**Dataset excerpt**
--

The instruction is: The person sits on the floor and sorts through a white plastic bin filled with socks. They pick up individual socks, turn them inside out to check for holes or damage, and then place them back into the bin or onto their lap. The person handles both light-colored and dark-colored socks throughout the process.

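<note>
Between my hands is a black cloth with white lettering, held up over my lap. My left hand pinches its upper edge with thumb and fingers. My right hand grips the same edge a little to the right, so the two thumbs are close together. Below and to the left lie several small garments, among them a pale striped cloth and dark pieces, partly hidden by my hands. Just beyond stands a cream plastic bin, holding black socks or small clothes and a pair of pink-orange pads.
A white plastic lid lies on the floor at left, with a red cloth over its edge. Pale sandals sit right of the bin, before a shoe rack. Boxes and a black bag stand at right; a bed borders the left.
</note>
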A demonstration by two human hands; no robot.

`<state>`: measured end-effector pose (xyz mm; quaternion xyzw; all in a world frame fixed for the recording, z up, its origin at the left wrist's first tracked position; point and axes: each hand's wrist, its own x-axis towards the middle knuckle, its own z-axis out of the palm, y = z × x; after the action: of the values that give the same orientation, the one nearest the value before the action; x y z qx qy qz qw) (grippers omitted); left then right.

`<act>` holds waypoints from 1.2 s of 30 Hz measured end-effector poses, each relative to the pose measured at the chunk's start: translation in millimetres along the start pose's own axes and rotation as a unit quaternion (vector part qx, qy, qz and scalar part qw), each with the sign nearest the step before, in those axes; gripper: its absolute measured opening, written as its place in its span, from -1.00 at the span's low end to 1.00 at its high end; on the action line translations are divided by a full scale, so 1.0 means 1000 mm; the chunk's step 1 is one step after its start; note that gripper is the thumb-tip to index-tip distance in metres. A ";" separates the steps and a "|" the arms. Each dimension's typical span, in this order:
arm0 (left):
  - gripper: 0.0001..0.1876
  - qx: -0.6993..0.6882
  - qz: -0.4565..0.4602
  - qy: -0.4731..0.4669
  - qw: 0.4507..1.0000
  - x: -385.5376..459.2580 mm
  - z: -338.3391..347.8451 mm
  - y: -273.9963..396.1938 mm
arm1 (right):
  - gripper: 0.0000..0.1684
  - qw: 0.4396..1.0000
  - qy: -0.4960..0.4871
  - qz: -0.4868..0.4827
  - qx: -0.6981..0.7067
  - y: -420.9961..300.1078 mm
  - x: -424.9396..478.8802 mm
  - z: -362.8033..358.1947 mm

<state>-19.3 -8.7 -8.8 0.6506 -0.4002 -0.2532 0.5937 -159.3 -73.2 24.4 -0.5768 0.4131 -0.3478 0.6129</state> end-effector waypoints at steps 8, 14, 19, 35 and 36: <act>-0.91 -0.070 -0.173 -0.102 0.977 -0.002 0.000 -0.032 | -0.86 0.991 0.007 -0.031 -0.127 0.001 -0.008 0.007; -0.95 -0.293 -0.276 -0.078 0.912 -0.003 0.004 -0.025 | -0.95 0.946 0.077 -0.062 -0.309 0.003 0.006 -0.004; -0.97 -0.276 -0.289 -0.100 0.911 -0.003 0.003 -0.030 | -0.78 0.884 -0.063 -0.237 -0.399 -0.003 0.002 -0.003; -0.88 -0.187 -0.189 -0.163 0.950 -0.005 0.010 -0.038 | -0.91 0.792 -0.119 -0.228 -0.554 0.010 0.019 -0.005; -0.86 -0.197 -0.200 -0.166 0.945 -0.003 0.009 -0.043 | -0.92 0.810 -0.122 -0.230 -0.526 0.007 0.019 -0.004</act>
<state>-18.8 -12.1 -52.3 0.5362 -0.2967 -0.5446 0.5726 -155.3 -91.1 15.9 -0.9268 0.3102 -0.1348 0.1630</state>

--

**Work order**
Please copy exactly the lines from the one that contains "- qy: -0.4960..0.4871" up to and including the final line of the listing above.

**Solution to this problem**
  - qy: -0.4960..0.4871
  - qz: -0.4868..0.4827
  - qx: -0.6981..0.7067
  - y: -420.9961..300.1078 mm
  - x: -424.9396..478.8802 mm
  - z: -362.8033..358.1947 mm

<state>-19.3 -8.7 -8.8 0.6506 -0.4002 -0.2532 0.5937 -159.3 -73.2 24.4 -0.5768 0.4131 -0.3478 0.6129</state> end-effector waypoints at steps 8, 14, 19, 35 and 36: <act>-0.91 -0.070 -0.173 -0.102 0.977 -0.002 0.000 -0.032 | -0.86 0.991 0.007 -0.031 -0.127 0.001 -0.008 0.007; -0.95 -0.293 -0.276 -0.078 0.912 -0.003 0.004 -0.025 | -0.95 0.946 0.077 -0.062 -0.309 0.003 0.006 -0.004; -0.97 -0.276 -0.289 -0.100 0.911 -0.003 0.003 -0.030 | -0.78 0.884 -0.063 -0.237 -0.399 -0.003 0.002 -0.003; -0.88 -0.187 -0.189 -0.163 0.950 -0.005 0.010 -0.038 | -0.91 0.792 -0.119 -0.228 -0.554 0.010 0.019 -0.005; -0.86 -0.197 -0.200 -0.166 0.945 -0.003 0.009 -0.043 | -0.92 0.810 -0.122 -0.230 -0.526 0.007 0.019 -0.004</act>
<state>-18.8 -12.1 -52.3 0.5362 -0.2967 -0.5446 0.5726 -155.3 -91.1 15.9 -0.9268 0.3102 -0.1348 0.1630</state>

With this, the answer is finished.